- _ACTION ITEM_:
Scan the lines below for the string "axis" and report how many lines contain it, giving only the number.

........

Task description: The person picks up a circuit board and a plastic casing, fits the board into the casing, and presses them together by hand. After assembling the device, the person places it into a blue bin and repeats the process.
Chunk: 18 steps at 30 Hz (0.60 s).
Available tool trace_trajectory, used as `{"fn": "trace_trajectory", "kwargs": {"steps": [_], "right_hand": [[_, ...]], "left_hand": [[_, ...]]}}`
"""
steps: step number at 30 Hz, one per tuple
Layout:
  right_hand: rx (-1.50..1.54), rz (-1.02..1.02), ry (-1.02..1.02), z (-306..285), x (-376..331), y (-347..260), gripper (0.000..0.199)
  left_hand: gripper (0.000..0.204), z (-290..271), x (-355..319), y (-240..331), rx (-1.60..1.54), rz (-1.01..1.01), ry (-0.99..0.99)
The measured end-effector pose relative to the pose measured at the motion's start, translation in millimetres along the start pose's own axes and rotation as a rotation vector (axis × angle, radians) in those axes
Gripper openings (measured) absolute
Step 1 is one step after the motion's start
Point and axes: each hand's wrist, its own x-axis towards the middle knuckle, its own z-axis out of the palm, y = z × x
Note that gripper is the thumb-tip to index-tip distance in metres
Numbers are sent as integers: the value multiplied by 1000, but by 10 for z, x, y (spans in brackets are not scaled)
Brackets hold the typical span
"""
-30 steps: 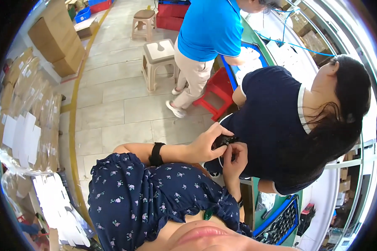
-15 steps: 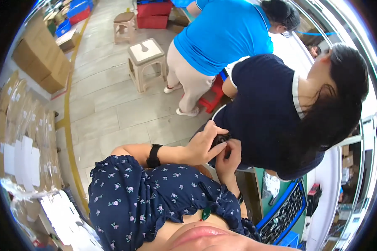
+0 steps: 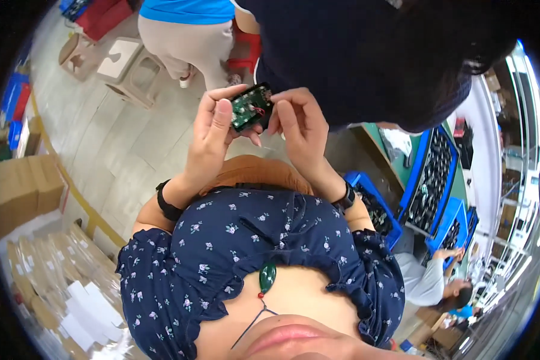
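change since earlier frames: both hands have come up from waist level to mid-view, and the small board now shows its green face where before only a dark lump showed between the fingers; the person in dark blue now fills the top of the view.
head view, held thing: small circuit board (image 3: 251,107), green face with a dark edge and a red wire on it, tilted, held in the air above the person's lap, between the two hands.
head view, left hand: left hand (image 3: 211,139) raised, palm side toward the camera; grip clamped on the left end of the circuit board, thumb over its face and fingers behind it.
head view, right hand: right hand (image 3: 300,129) raised just beside the board; grip pinched on its right end with the fingertips, the other fingers curled.
head view, wrists: black wristband (image 3: 167,204) on the left wrist, dark watch (image 3: 344,197) on the right.
head view, clothing: dark blue flowered top (image 3: 252,258), green pendant (image 3: 267,277) on a cord at the neck.
head view, behind hands: person in a dark blue shirt (image 3: 366,54) close ahead, bent over, touching neither hand.
head view, right side: blue trays (image 3: 433,174) of small dark parts on a green table (image 3: 383,157).
head view, left side: cardboard boxes (image 3: 24,191) on the floor, plastic stools (image 3: 129,66) farther off.
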Motion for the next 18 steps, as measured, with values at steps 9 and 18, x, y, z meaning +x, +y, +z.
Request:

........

- _WRITTEN SOLUTION_:
2